La oncología está entrando en una etapa marcada por la personalización. Gracias a biomarcadores, perfiles moleculares y secuenciación genética, los tratamientos pueden adaptarse a las características biológicas de cada tumor. Este enfoque permite seleccionar terapias con mayor probabilidad de éxito, mejorar la supervivencia y reducir el riesgo de recaída.
Durante años, las decisiones terapéuticas se basaban principalmente en el lugar donde se originaba el cáncer. Hoy, la biología del tumor es el factor clave. Esto implica que dos pacientes con el mismo diagnóstico pueden recibir tratamientos completamente distintos según las particularidades de sus células cancerosas.
Avances en los tratamientos tradicionales
La cirugía, la radioterapia y la quimioterapia continúan siendo pilares fundamentales, pero han evolucionado significativamente. La cirugía asistida por robots y la guía por imágenes permiten intervenciones más precisas y menos invasivas. La radioterapia moderna dirige la energía con mayor exactitud, protegiendo el tejido sano. La quimioterapia incorpora nuevos sistemas de administración y combinaciones que mejoran su eficacia y reducen efectos secundarios.
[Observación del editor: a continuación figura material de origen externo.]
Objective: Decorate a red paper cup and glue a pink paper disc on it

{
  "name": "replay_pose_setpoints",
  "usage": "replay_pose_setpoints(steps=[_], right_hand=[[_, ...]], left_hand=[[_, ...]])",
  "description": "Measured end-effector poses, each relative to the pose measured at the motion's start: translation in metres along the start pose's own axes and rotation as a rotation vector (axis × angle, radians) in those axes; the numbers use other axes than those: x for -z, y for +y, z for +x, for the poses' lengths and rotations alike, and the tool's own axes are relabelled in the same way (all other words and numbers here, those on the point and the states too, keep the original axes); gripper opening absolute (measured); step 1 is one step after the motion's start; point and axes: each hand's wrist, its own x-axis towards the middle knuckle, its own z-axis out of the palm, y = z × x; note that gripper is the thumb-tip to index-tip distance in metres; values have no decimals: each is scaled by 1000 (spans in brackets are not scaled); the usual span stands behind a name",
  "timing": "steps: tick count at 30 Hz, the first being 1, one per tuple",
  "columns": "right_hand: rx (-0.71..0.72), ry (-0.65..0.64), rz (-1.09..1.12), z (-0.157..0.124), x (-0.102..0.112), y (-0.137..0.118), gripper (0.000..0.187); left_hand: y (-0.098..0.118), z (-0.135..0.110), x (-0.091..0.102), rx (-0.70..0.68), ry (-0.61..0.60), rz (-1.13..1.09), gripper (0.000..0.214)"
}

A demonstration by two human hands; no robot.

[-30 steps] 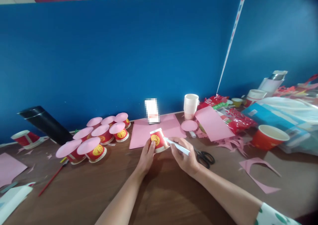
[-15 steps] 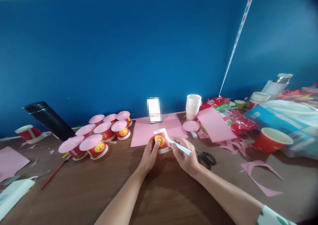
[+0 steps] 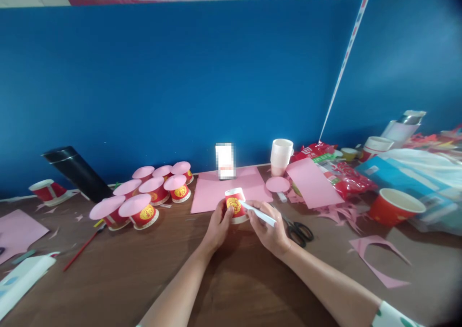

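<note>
Between my hands, at the middle of the table, stands a red paper cup (image 3: 237, 212) with a yellow printed emblem, its narrow end up. My left hand (image 3: 219, 224) grips its left side, thumb across the front. In my right hand (image 3: 269, 228) is a white pen (image 3: 263, 214), held slantwise with its tip at the upper right of the cup; whether it touches is hard to tell. Behind the cup lies a pink paper sheet (image 3: 209, 192). Black-handled scissors (image 3: 300, 233) lie just right of my right hand.
Several upturned red cups topped with pink discs (image 3: 135, 205) stand left, near a black flask (image 3: 77, 173) and red brush (image 3: 83, 248). At right are stacked white cups (image 3: 281, 156), a loose pink disc (image 3: 277, 184), red packets (image 3: 350, 180), an orange-red cup (image 3: 393, 211) and paper scraps (image 3: 382, 259).
The view has shifted slightly, so left-hand things sit a little further right. Both hands keep their grips, and the pen tip stays by the cup's upper edge.
</note>
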Motion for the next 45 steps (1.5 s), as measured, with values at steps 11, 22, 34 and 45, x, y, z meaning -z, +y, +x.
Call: replay_pose_setpoints(steps=[11, 22, 34, 45], right_hand=[[-27, -17, 38, 0, 2, -1, 17], [-7, 3, -14, 0, 2, -2, 17], [8, 12, -32, 0, 0, 1, 16], [12, 8, -44, 1, 1, 0, 14]], left_hand=[[3, 0, -1, -6, 10, 2, 37], [1, 0, 0, -5, -14, 36, 38], [-1, 0, 0, -5, -9, 46, 39], [-1, 0, 1, 1, -15, 72, 39]])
Terapias dirigidas e inmunoterapia
La medicina de precisión ha impulsado el desarrollo de terapias dirigidas, medicamentos que actúan sobre características específicas de las células cancerosas. Estos tratamientos han transformado el manejo de varios tipos de cáncer, especialmente de mama y pulmón, y continúan expandiéndose a otras áreas.
La inmunoterapia, por su parte, fortalece el sistema inmunológico para que reconozca y ataque las células malignas. Incluye modalidades como inhibidores de puntos de control, vacunas terapéuticas basadas en mRNA y terapias celulares como CAR‑T, utilizadas principalmente en cánceres hematológicos.
El papel de la inteligencia artificial
La inteligencia artificial está acelerando el desarrollo de nuevos fármacos, optimizando ensayos clínicos y mejorando la selección de tratamientos. También ayuda a predecir respuestas terapéuticas y a identificar qué pacientes pueden beneficiarse más de determinadas intervenciones. Aunque su potencial es enorme, aún se requiere evidencia a largo plazo sobre su impacto en la supervivencia y la calidad de vida.
Impacto en los seguros de Vida y Salud
Los avances en el tratamiento del cáncer están modificando el panorama del riesgo en los seguros de Vida y Salud. La detección temprana y las terapias más efectivas mejoran la supervivencia, lo cual es favorable para los portafolios de mortalidad. Sin embargo, el aumento de la incidencia, los tratamientos de alto costo, la complejidad del seguimiento y el riesgo de recurrencia generan nuevos desafíos en morbilidad y reclamaciones médicas.
Las aseguradoras deberán adaptar sus modelos de suscripción, diseño de productos y gestión de siniestros para responder a esta nueva realidad. Además, futuros avances en cánceres de difícil detección y tratamiento, como el cáncer de páncreas, podrían redefinir aún más el comportamiento del riesgo.